**PROBLEM TO SOLVE**
Go through the data and retrieve each line that includes the string "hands".

Dataset records
##########

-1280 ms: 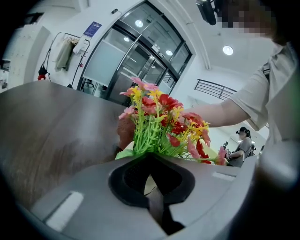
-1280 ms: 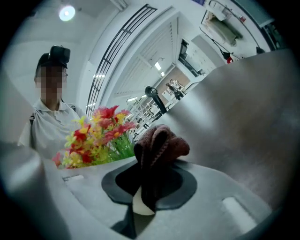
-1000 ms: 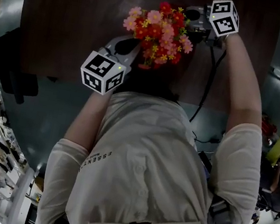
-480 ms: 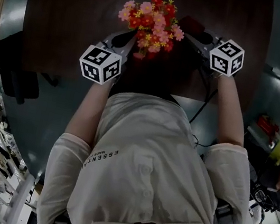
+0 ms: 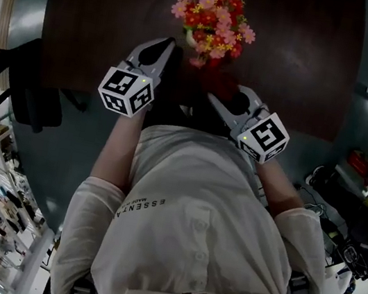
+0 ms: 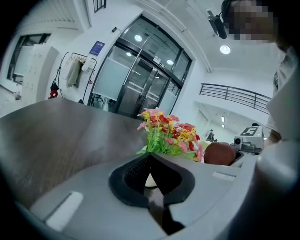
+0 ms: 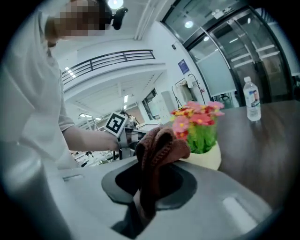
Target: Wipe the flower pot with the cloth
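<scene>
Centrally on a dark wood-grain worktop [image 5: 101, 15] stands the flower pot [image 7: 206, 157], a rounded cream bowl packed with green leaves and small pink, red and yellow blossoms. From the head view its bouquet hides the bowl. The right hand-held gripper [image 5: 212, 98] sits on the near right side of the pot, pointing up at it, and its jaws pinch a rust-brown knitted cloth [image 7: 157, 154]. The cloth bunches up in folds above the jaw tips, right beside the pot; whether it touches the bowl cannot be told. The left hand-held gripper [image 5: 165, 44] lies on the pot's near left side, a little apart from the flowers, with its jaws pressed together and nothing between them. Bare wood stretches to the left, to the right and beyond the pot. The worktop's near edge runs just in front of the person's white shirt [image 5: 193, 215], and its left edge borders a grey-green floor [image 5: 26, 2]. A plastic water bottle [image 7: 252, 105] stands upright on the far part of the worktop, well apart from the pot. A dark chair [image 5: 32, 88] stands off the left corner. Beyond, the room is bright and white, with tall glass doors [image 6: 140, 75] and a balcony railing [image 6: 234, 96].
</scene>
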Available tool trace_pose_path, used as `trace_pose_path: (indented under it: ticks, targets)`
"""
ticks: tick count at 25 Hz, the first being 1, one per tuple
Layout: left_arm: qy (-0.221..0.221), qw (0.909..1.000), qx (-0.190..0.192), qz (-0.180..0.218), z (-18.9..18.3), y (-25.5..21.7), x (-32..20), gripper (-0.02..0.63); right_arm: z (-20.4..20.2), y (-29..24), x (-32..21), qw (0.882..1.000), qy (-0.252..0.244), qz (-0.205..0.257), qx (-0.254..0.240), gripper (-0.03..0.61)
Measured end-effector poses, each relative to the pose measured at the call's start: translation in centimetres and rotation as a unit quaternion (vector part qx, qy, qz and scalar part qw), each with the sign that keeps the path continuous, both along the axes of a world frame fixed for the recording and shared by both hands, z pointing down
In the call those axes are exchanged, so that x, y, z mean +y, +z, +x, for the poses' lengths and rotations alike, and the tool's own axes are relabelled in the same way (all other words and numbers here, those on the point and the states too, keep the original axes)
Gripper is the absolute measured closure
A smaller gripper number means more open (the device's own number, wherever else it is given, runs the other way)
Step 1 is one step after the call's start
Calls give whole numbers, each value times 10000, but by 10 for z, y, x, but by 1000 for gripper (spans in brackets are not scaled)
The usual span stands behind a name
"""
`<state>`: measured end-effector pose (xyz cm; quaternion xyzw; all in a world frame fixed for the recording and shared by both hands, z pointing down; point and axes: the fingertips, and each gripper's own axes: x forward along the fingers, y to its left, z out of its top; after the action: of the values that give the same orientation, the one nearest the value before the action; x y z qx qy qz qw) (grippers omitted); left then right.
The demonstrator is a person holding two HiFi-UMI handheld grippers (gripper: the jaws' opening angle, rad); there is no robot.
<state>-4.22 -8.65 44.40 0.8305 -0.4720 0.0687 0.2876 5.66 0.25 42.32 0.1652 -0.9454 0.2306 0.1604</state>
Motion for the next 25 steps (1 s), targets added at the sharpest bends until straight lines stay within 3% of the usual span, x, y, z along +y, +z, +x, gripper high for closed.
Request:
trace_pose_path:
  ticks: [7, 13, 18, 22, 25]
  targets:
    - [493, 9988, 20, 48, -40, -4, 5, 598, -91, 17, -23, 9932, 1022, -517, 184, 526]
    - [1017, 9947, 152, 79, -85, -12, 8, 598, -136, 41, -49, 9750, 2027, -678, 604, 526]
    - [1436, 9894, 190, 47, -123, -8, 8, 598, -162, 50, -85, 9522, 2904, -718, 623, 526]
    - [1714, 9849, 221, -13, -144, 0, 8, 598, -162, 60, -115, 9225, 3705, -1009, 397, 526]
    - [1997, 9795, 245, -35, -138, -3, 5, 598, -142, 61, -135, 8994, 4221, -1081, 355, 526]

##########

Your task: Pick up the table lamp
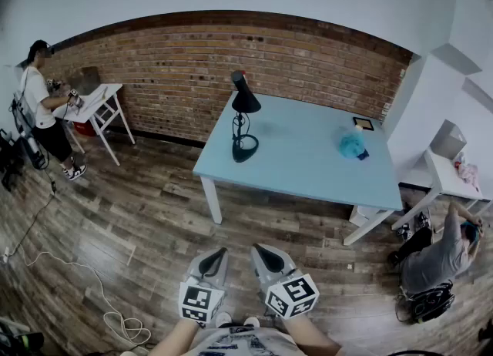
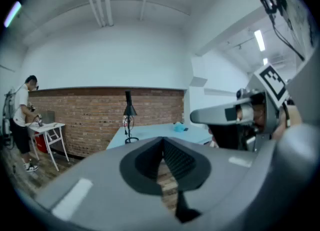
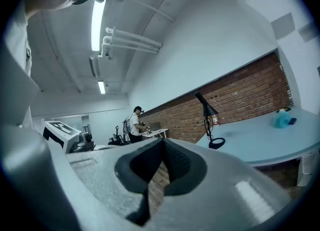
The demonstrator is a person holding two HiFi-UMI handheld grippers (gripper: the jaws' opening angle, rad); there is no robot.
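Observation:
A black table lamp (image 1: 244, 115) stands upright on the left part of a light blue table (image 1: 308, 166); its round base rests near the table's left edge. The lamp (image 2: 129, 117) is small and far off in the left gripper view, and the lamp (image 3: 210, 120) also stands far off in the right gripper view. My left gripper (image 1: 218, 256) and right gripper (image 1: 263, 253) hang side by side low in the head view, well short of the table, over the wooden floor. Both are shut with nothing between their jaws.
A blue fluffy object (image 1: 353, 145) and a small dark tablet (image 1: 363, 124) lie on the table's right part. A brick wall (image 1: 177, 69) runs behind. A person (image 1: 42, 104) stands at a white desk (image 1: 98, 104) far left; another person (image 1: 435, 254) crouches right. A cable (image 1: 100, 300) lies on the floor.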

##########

**ANSWER TO THE PROBLEM**
Measured end-effector poses, each relative to the pose measured at the call's start: translation in centimetres and rotation as a unit quaternion (vector part qx, qy, qz and scalar part qw), each with the sign that keeps the path continuous, both along the axes of a world frame fixed for the recording and shared by both hands, z pointing down
`<state>`: measured end-effector pose (xyz cm; quaternion xyzw; all in a world frame fixed for the recording and shared by both hands, z pointing down; point and axes: the fingertips, and each gripper's own axes: x forward along the fingers, y to its left, z out of its top; after the action: of the values that give the same orientation, the one nearest the value before the action; x y z qx qy qz qw) (grippers omitted); left then right.

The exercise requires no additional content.